__Extracted entries__:
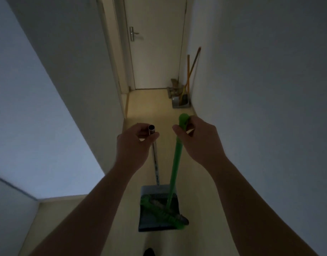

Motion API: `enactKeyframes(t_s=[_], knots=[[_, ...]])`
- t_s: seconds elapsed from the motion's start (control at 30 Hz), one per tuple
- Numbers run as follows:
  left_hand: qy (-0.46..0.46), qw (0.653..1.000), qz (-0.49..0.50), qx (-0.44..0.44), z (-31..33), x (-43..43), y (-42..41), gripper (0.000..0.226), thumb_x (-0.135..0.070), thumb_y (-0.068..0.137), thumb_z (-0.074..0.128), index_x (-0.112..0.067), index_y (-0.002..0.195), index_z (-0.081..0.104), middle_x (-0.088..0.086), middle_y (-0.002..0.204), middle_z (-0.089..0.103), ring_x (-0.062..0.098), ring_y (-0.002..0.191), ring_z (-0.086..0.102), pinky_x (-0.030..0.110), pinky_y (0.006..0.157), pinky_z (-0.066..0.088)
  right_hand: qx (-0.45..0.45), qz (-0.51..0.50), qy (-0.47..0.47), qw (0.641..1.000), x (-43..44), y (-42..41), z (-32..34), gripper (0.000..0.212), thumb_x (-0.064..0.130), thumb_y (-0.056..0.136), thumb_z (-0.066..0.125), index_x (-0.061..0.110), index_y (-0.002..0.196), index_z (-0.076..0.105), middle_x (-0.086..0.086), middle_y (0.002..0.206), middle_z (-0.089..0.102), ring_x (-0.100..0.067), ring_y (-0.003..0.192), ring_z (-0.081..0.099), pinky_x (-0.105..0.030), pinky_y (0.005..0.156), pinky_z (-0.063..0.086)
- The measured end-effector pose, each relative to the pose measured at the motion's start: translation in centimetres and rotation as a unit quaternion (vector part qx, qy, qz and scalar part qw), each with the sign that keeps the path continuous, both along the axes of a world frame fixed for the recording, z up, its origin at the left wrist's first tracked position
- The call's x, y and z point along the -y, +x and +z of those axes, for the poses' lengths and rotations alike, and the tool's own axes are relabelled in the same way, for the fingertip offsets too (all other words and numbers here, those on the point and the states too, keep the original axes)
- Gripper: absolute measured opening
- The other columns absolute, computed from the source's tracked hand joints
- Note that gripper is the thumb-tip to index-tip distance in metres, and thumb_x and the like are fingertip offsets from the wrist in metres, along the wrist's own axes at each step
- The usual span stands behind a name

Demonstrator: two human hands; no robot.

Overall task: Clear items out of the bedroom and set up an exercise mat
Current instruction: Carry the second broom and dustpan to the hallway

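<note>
I see left hand [135,143] pinching the dustpan [157,209] pole top, right hand [197,139] pinching green broom [174,163] handle, frame centre; door [155,43] top centre.

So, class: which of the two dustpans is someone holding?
The near dustpan, its metal handle in the left hand; the far dustpan stands unheld.

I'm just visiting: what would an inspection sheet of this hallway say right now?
Surface: pale floor, dimly lit.
Job's things: dark dustpan on a metal handle; green broom, its head in the pan.
Clutter: second dustpan with orange-handled sticks leaning on the right wall.
Hands: left hand grips the metal handle's top; right hand pinches the broom's top.
Cables: nothing seen.
Surroundings: narrow hallway, closed door at the far end.
</note>
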State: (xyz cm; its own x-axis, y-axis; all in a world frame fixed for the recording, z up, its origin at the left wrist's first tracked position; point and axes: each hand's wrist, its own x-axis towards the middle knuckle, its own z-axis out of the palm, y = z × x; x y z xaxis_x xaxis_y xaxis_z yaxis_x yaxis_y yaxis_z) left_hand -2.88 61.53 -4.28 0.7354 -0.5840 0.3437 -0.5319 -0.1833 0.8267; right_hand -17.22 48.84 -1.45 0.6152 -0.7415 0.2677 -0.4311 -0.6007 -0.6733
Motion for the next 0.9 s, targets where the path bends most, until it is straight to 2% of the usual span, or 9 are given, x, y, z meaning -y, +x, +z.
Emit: enactKeyframes(t_s=[0.23, 0.4, 0.57, 0.9], knots=[[0.013, 0.999, -0.046, -0.001, 0.9, 13.0, 12.3, 0.017, -0.029, 0.084, 0.078, -0.026, 0.100, 0.073, -0.021, 0.085, 0.070, -0.010, 0.082, 0.065, 0.001, 0.072, 0.043, 0.011, -0.064, 0.013, 0.998, 11.5, 10.4, 0.6, 0.033, 0.055, 0.091, 0.061, 0.023, 0.100, 0.064, 0.012, 0.089, 0.068, -0.006, 0.074, 0.065, -0.036, 0.076, 0.058], [0.028, 0.998, -0.052, 0.013, -0.7, 21.8, 19.2, 0.017, -0.033, 0.086, 0.075, -0.032, 0.102, 0.072, -0.025, 0.086, 0.068, -0.014, 0.084, 0.063, 0.001, 0.071, 0.041, 0.009, -0.055, 0.024, 0.998, 19.9, 17.2, -1.4, 0.037, 0.055, 0.091, 0.060, 0.021, 0.104, 0.065, 0.012, 0.090, 0.068, -0.005, 0.077, 0.066, -0.033, 0.078, 0.058], [0.037, 0.998, -0.051, 0.027, -0.8, 32.8, 26.6, 0.018, -0.029, 0.086, 0.076, -0.024, 0.103, 0.073, -0.017, 0.088, 0.070, -0.016, 0.081, 0.062, -0.001, 0.070, 0.039, 0.009, -0.029, 0.048, 0.998, 31.5, 25.6, -2.1, 0.040, 0.056, 0.091, 0.060, 0.019, 0.105, 0.065, 0.008, 0.094, 0.069, -0.009, 0.083, 0.067, -0.034, 0.081, 0.059], [0.042, 0.999, -0.030, 0.019, 0.8, 48.4, 40.5, 0.020, -0.025, 0.085, 0.077, -0.020, 0.104, 0.072, -0.017, 0.087, 0.068, -0.015, 0.079, 0.061, -0.002, 0.071, 0.040, -0.003, 0.004, 0.045, 0.999, 48.7, 40.4, 0.0, 0.039, 0.050, 0.094, 0.059, 0.015, 0.111, 0.063, 0.002, 0.100, 0.070, -0.013, 0.089, 0.068, -0.035, 0.085, 0.058]])
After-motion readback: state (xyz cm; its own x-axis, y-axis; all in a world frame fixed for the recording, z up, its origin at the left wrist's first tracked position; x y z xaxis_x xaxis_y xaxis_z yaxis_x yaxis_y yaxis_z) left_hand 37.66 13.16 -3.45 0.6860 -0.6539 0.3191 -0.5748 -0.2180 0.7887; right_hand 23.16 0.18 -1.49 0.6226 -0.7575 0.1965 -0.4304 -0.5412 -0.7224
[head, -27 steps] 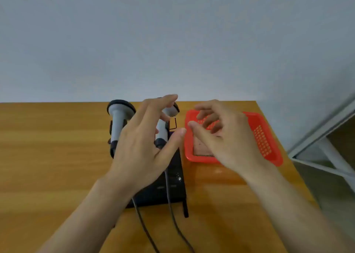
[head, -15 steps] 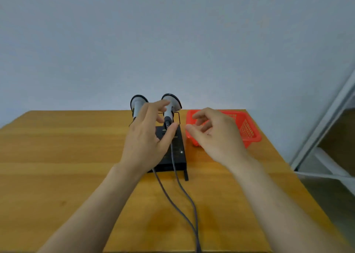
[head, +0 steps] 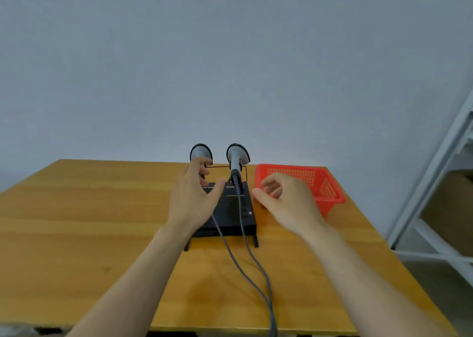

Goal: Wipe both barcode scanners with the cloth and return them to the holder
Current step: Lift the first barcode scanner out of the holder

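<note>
**Two scanners upright in a holder, both hands empty above it**

A smooth wooden worktop (head: 76, 221) with a warm orange grain carries a black holder (head: 230, 208) with a flat sloping top, short legs and a thin wire loop at its far end. Two barcode scanners stand in it side by side, each with a grey handle and a rounded, dark-rimmed head: the left scanner (head: 200, 152) partly hidden by fingers, the right scanner (head: 236, 157) in plain sight. Two grey cables (head: 245, 265) run from them toward the near edge of the worktop. The left hand (head: 195, 198) hovers over the left part of the holder, fingers spread and gripping nothing. The right hand (head: 286, 201) hangs just right of the holder, fingers loosely curled, also empty. Behind it sits a red plastic basket (head: 322, 185) with perforated walls; its contents cannot be seen. A plain pale wall rises behind.
</note>
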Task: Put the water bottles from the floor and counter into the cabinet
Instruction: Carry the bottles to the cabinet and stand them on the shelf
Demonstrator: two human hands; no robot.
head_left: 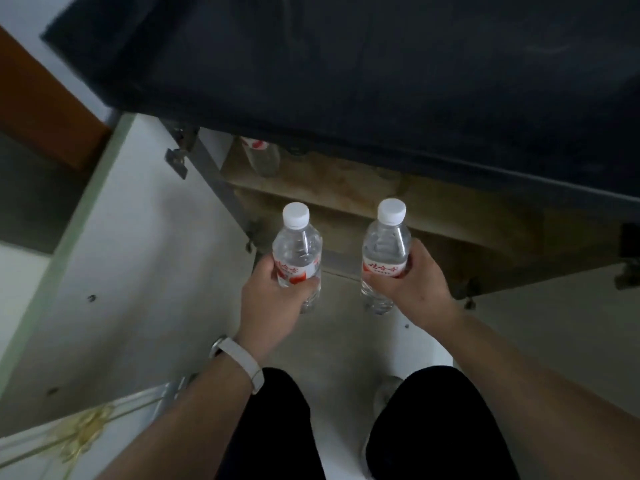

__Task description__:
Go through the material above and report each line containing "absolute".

__The answer__:
- Gripper: absolute measured opening
- The other columns absolute, computed from the source's tracked hand joints

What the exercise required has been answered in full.